The Post says the fast tracking is called a "legacy list" and has been developed by former deputy mayor, now current Bloomberg LP employee, Dan Doctoroff.
Here is the rationale behind the so-called "legacy list":
As top aides work on shaping Bloomberg’s legacy, one description they want is a pro-development mayor who drastically altered the landscape in each borough to expand gleaming office space, boost the high-tech industry here and ratchet up tourism numbers.
Some critics of the projects say the mayor needs to slow down and make sure these things are workable:
The controversial Midtown East rezoning plan would allow the construction of large office buildings near Grand Central.
City Councilman Dan Garodnick (D-Manhattan), whose district includes the proposed expansion, wrote a letter asking the administration to slow down the project in order to review potential problems.
“I understand that the mayor’s term has only 502 days remaining, but that should not be the prime factor for such an important proposal,” Garodnick wrote in August to City Planning Chairwoman Amanda Burden. “There is no reason to move at this pace.”
The plan was unveiled in July before Community Board 5’s Land Use and Zoning Committee and would alter zoning regulations to allow for more skyscrapers from around East 39th to East 57th streets between Second and Fifth avenues.
Everywhere you look, this mayor has sold out city neighborhoods to real estate developers.
I used to live in Long Island City but moved 8 years ago.

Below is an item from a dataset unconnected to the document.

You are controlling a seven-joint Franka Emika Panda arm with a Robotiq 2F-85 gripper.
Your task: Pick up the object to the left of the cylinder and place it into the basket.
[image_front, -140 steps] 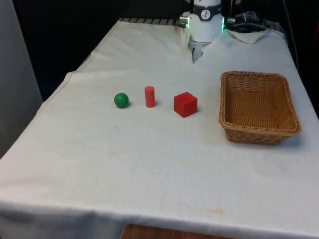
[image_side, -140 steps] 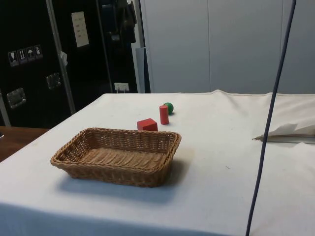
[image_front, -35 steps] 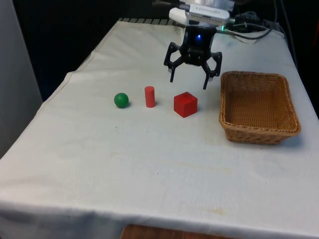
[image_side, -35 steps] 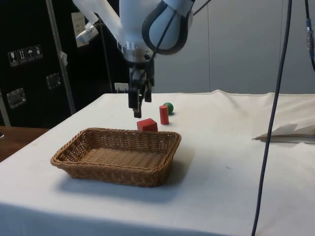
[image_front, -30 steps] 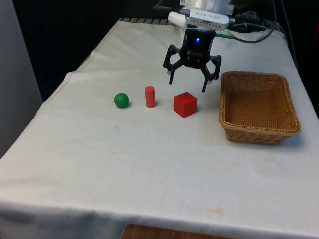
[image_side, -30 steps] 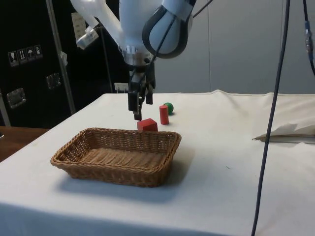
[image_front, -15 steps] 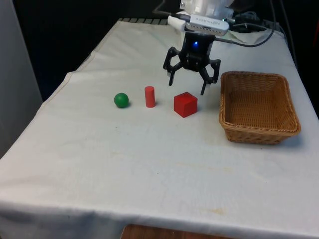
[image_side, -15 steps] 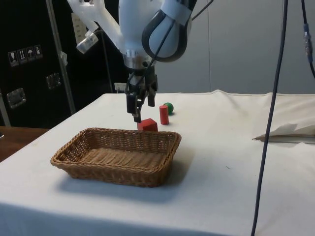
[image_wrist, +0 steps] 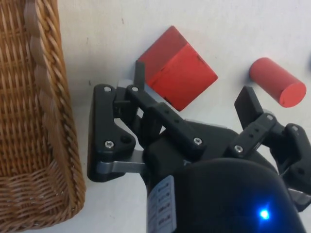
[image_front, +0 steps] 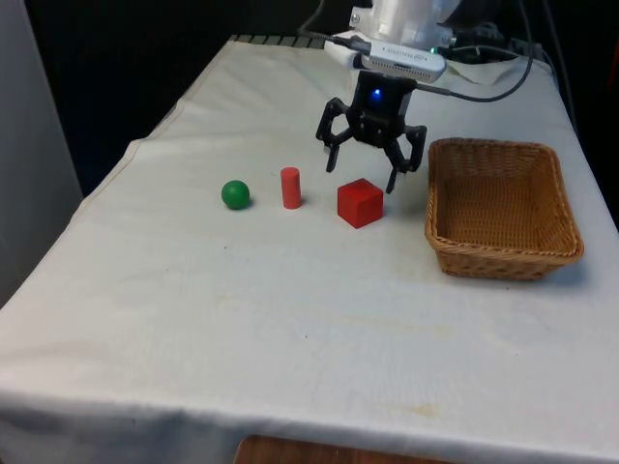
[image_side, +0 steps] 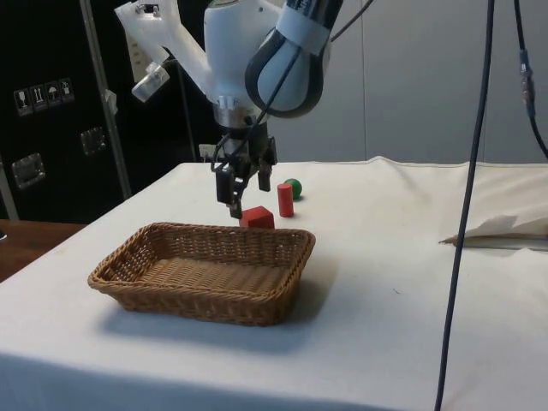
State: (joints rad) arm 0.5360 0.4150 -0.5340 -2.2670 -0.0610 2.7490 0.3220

The LIC I knew is gone, replaced by Bloomberg's "gleaming" steel condos (actually given how they're built, better described as paper mache and spit condos.)
The 7 train, which back in my day was an absolute nightmare during the rush hour, is a lot worse these days.
You see, the one thing our pro-development mayor didn't develop is new ways of getting in to the city even as he was developing new residential neighborhoods as part of his legacy.
Bloomberg is not the only politician to do this, of course.
The same thing is happening in Jersey City and other areas of Hudson County - lots of new real estate development, but little to no new infrastructure to support that development.
But Bloomberg is the most proud of his "legacy," the most obsessed with it, and just as the Bloomberg Blizzard of 2010 is part of his legacy, and the ho-hum response to Superstorm Sandy is part of it, and CityTime and the failed 911 system, so is the real estate development that has happened without the infrastructure support following it.
Bloomberg really is a pathetic little man, with his need to emblazon his name on everything he owns and garner as much attention as he possibly can.
One wonders just what damage was done to him as a child that he needs all this attention and is so obsessed with his "legacy".
Perhaps it would soothe his eventual journey into the other world if, on the day our Little Mayor is on his deathbed, city residents applaud him for his "legacy" and change the name of New York City to BlOOMBURG.
It seems only then will Bloomberg be truly happy and know that his "legacy" is forever.